_WHAT YOU SHOULD DO_
Copy exactly, please, the lines of the data from its start through the line containing "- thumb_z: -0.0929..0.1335".

[Opening GIVEN DATA section]

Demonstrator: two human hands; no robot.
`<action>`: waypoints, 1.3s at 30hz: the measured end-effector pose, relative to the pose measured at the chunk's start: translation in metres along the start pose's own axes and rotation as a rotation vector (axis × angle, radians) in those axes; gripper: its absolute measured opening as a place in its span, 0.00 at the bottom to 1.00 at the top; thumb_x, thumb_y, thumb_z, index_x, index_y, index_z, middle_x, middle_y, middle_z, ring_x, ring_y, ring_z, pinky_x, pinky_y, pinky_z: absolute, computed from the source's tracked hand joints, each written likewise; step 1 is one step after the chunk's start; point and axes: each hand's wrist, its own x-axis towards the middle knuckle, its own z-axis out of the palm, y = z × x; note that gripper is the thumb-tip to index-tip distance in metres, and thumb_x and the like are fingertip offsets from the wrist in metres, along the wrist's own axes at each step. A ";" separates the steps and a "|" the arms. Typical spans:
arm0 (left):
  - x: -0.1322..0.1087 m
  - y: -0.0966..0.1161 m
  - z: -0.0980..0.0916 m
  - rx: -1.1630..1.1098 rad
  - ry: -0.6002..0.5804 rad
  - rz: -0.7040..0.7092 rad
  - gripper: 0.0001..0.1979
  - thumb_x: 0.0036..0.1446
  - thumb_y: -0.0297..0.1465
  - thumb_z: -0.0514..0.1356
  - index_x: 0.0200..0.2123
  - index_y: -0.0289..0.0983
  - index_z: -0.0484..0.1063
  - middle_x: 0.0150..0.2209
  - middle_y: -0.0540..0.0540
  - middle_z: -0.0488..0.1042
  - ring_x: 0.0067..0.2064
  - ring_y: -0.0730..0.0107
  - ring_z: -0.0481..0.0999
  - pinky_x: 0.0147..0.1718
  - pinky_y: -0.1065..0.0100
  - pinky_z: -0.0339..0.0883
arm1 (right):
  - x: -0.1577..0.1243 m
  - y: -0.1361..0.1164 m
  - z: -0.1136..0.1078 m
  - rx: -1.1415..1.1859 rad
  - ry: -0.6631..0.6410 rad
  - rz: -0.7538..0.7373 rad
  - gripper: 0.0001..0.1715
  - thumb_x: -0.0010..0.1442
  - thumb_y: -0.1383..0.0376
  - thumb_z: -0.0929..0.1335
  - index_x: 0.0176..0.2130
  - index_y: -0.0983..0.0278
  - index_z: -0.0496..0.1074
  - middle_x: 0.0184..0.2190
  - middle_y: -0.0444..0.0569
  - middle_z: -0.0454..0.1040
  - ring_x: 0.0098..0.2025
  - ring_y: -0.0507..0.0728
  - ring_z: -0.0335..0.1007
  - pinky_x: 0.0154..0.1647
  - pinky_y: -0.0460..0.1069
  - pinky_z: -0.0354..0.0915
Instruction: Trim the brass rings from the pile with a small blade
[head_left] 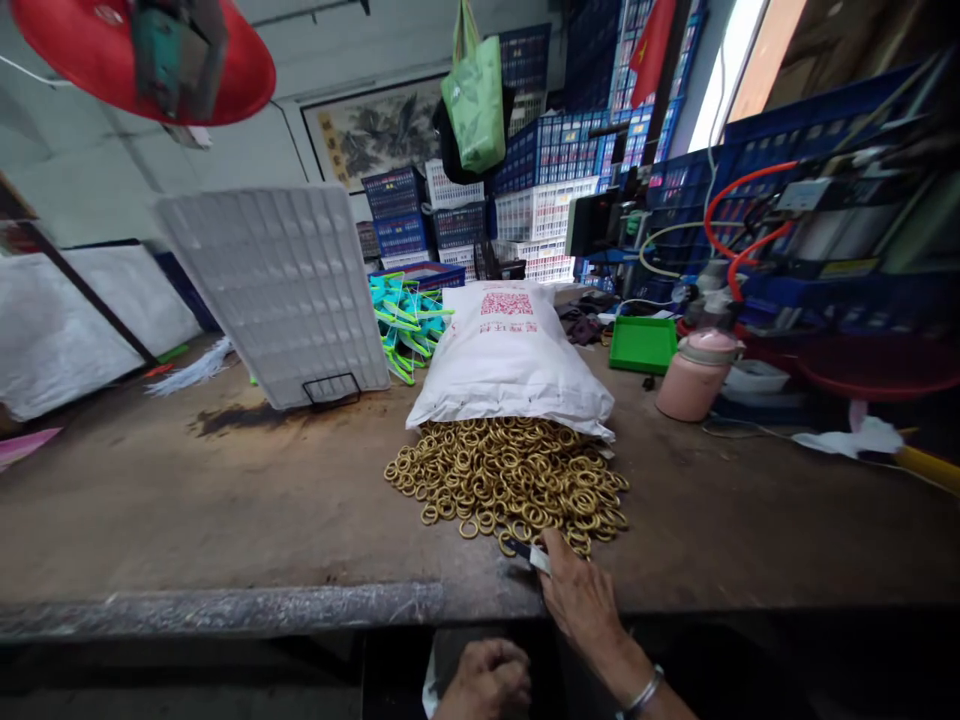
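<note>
My right hand (579, 592), with a metal bracelet at the wrist, reaches to the near edge of a pile of brass-coloured rings (499, 475). Its fingers are closed on a small dark-and-white tool (534, 555), whose dark tip points left at the nearest rings; its exact kind does not show. Below the table edge, in front of my lap, is my left hand (487, 678), its fingers curled inward and slightly blurred. Whether anything is inside it is hidden. The rings spill from under the near end of a white woven sack (510, 360) with red print.
A white ribbed plastic panel (277, 290) leans upright at left, beside green and turquoise plastic pieces (409, 320). Right of the sack are a green tray (643, 343), a pink bottle (696, 375) and a machine with orange hoses (757, 240). A red lamp shade (82, 60) hangs overhead.
</note>
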 end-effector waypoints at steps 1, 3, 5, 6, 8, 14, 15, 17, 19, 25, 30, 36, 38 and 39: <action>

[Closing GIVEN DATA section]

_WRITTEN RESPONSE_
Demonstrator: two human hands; no robot.
`<action>`: waypoints, 1.3s at 30hz: the measured end-effector pose, relative to the pose measured at the chunk's start: translation in metres along the start pose's own axes and rotation as a rotation vector (axis × angle, radians) in those axes; gripper: its absolute measured opening as a place in its span, 0.00 at the bottom to 1.00 at the top; thumb_x, thumb_y, thumb_z, index_x, index_y, index_z, middle_x, middle_y, middle_z, ring_x, ring_y, ring_z, pinky_x, pinky_y, pinky_z: absolute, computed from the source's tracked hand joints, each written likewise; step 1 is one step after the chunk's start; point and axes: each hand's wrist, its own x-axis towards the middle knuckle, its own z-axis out of the palm, y = z × x; note that gripper is the thumb-tip to index-tip distance in metres, and thumb_x and the like are fingertip offsets from the wrist in metres, along the wrist's own axes at each step. A ";" separates the steps and a "|" the arms. Typical spans:
arm0 (left):
  - x: -0.1322..0.1087 m
  - y: -0.0966..0.1161 m
  - z: -0.0980..0.0916 m
  - rx: -1.1630..1.1098 rad
  - ry: -0.6002..0.5804 rad
  - rz: -0.7040..0.7092 rad
  - gripper: 0.0001..0.1979
  - thumb_x: 0.0036..0.1446
  - thumb_y: -0.0297..0.1465
  - thumb_z: -0.0514..0.1356
  - index_x: 0.0200..0.2123
  - index_y: -0.0289..0.0983
  - index_z: -0.0484..0.1063
  - middle_x: 0.0150..0.2209
  - middle_y: -0.0540..0.0540
  - middle_z: -0.0488..0.1042
  - ring_x: 0.0067..0.2064
  - ring_y: -0.0730..0.0107
  - ring_z: -0.0481..0.0999
  - pinky_x: 0.0147..0.1718
  - pinky_y: -0.1065..0.0100
  - pinky_z: -0.0339..0.0883
arm1 (right):
  - x: -0.1577..0.1243 m
  - y: -0.1361..0.1164 m
  - z: -0.1136..0.1078 m
  - rx: -1.1415..1.1859 rad
  - ry: -0.6631..0.6410 rad
  - rz: -0.7538..0.7373 rad
  - gripper: 0.0001..0.1715
  - thumb_x: -0.0010..0.1442
  - thumb_y: -0.1383..0.0376
  - thumb_z: -0.0929..0.1335

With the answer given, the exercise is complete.